The deregulated immunological mechanisms leading to RA are complex and include primarily an abnormal cross-talk between antigen-presenting cells (APCs), T cells, and B cells which in turn contributes to the expansion of autoreactive lymphocytes, and to the production of high amounts of pro-inflammatory cytokines (Figure 1). After several months or years (5), persistent inflammatory arthritis leads to synovial hyperplasia, cartilage destruction, bone erosion, and neutrophil recruitment. In those patients with anti-CCP Ab and RF, referred to as Ab seropositivity (60–80%), such association is associated with more severe symptoms and joint damage, indeed the formation of immune complexes containing citrullinated peptides/anti-CCP Ab/RF can lead to abundant complement activation.
Moreover, there is consistent information from the literature linking RA development with accelerating factors such as smoking, alcohol consumption, obesity, exposure to air pollution, a low level of formal education, and infections (6,7). At the opposite end, long-chain omega-3 polyunsaturated fatty acids [omega-3 fatty acids (OA3FA)] have a protective effect for RA development (8), and it has been further reported that OA3FA protects children at risk for type 1 diabetes from the development of pre-clinical islet autoimmunity (9).

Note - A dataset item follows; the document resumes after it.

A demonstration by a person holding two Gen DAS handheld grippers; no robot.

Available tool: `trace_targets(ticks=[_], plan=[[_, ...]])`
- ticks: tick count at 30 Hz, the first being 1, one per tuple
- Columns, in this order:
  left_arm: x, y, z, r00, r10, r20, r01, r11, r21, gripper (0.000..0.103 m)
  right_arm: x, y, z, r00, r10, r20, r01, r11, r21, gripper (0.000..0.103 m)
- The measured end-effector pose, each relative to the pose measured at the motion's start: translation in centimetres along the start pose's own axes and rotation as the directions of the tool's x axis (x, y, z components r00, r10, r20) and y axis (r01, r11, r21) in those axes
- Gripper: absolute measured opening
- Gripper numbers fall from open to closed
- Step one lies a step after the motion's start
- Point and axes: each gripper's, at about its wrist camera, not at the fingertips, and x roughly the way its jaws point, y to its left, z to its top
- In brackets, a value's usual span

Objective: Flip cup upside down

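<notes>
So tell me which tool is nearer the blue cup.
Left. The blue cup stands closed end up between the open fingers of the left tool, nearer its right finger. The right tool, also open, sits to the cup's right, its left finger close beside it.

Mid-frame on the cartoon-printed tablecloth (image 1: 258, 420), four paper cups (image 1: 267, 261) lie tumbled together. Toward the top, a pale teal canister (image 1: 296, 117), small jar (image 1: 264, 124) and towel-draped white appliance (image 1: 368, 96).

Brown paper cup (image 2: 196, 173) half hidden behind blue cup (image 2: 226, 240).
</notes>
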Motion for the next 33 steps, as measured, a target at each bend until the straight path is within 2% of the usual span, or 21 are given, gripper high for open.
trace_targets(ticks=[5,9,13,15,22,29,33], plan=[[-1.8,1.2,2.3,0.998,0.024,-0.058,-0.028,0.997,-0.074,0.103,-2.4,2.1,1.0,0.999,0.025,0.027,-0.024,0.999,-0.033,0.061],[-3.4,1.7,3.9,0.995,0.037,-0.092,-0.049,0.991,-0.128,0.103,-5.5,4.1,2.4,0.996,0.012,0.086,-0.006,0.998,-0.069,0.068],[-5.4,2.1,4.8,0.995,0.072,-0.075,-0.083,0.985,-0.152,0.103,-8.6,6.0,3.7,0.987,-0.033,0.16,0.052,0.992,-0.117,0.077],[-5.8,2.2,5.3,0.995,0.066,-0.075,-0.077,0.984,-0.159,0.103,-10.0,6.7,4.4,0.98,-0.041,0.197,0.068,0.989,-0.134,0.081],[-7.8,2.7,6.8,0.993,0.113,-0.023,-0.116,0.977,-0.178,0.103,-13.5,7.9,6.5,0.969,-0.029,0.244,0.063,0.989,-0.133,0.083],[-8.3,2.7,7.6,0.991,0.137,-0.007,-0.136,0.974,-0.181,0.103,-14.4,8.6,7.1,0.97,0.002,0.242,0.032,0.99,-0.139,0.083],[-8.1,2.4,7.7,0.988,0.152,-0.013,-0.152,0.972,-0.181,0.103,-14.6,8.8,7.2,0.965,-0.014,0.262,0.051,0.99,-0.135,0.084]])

Control of the immune system in RA by genetic and epigenetic factors
The use of monozygotic (MZ) twins and the determination of the concordance rate (CR), which tests the proportion of affected pairs in a disease, highlight the importance of the environmental component in RA (CR 10–40%). In contrast, an elevated CR characterizes autoimmune diseases with higher genetic components such as celiac disease (CR 75–85%) and psoriasis (CR 40–65%) (10).
The development of serological tools in the 1970s and the molecular biology tools in the 1980s have permitted the revelation of associations between RA and the shared epitope (SE) driven by the human leukocyte antigen (HLA) antigen D related region (DR) B1 (11). Several arguments support the possibility that citrullinated peptides interact with the peptide-binding groove of the SE, trigger autoreactive T-cell clonal expansion, and contribute to the production of specific anti-CCP Ab. The association between SE and both anti-CCP Ab and RF is observed in 2/3 of patients with RA and an elegant HLA-DRB1 transgenic mouse model recapitulates the disease in the presence of citrullinated peptides (12). The association between anti-CCP Ab and RF negative RA patients and SE is poor. Furthermore, citrullinated peptide presentation of the SE can be influenced by common oral bacteria present within the dental plaque such as Porphyromonas gingivalis that promotes aberrant levels of citrullinated peptides by producing peptidylarginine deiminase enzymes which promotes arginine to citrulline conversion and then a local breach of tolerance, process amplified in smokers as tobacco promotes citrullinated peptide interaction with the SE (13). An elevated level of anti-CCP Ab is observed in SE-positive smokers.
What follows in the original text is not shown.